The film centers around the Essenbecks, a wealthy industrialist family who have begun doing business with the Nazi Party. On the night of the Reichstag fire, the family's conservative patriarch, Baron Joachim von Essenbeck, who represents the old aristocratic Germany and detests Hitler, is murdered. Herbert Thallmann, the family firm's vice president who openly opposes the Nazis, is framed for the crime. He escapes the grasp of the Gestapo, but his wife Elizabeth (Charlotte Rampling) and their children are sent to Dachau concentration camp in an effort to lure him to return.
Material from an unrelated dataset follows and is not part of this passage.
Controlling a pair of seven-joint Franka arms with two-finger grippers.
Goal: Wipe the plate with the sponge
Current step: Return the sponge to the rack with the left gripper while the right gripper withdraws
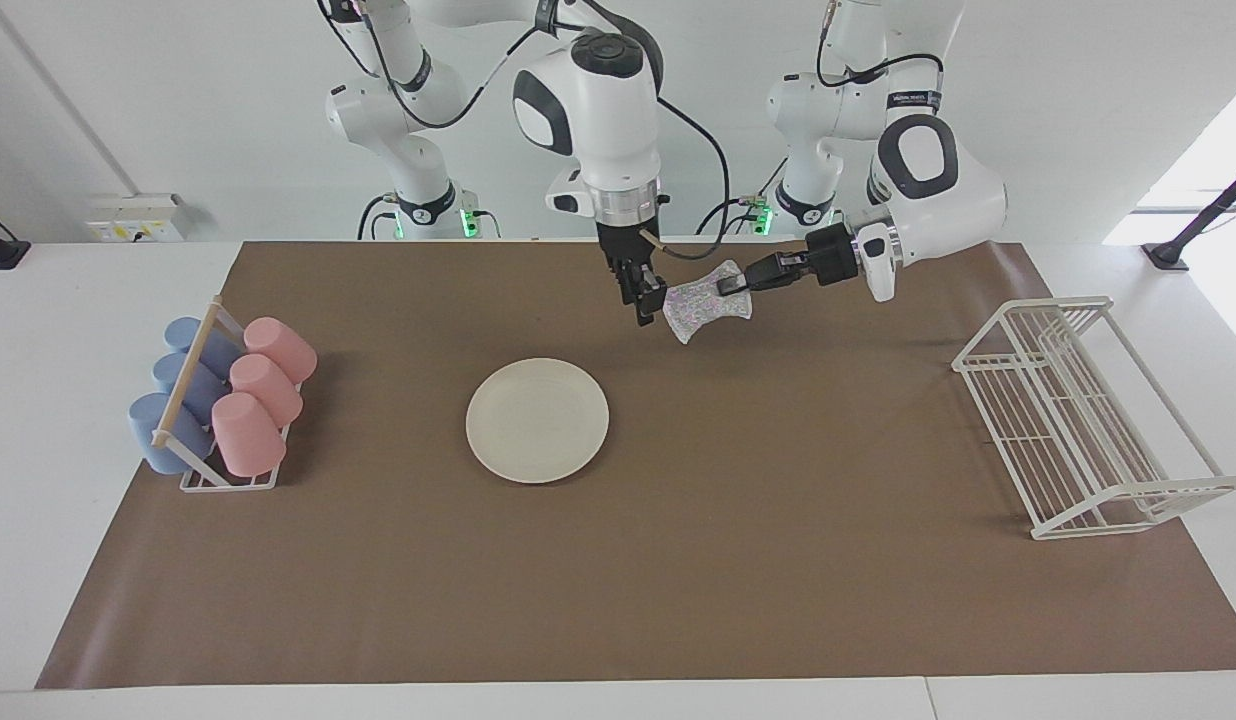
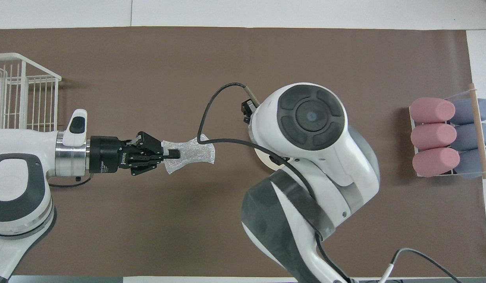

The empire passes to the control of an unscrupulous relative, the boorish SA officer Konstantin (René Koldehoff). Waiting in the wings is his son Günther (Renaud Verley), a sensitive and troubled student, and his nephew, Martin (Helmut Berger), an amoral playboy who is secretly molesting his young cousin as well as a poor Jewish girl. He is dominated by his possessive mother, Sophie (Ingrid Thulin), the widow of Baron Joachim's only son, a fallen World War I hero. Martin's drag performance as Marlene Dietrich in The Blue Angel, at his grandfather's birthday celebration, notorious at the time of the film's release, has since become an iconic image in cinema history.

Friedrich Bruckmann (Dirk Bogarde), an employee of the family firm and Sophie's lover, ascends in power despite his lowly social status, thanks to the SS officer and family relation Aschenbach (Helmut Griem), who pits family factions against each other to move their steel and munition works into state control. Friedrich kills Konstantin in the SS coup against the SA during its 1934 meeting to deal with its dissatisfaction with Hitler. Known as The Night of the Long Knives, the SA meeting and the subsequent executions of its leaders by the SS is portrayed as homosexual orgy and bloody gangster-style massacre. Aschenbach dismisses Friedrich, who now controls the family fortunes, as a weak social climber and not a loyal Nazi. Aschenbach subsequently makes a deal with the discounted and ignored heir, Martin, to remove Friedrich and his mother (who has mentored and encouraged Friedrich's rise) from control, so that he may get what is owed him. Martin sexually assaults his mother, who subsequently falls into a catatonic state. Now in the SS, he allows Friedrich (who has been decreed the name and title of von Essenbeck) to wed his mother, and then hands them the poison to commit suicide.

This film is a thinly veiled reference to the Krupp family of Germany, whose steel company was based in Essen, Germany.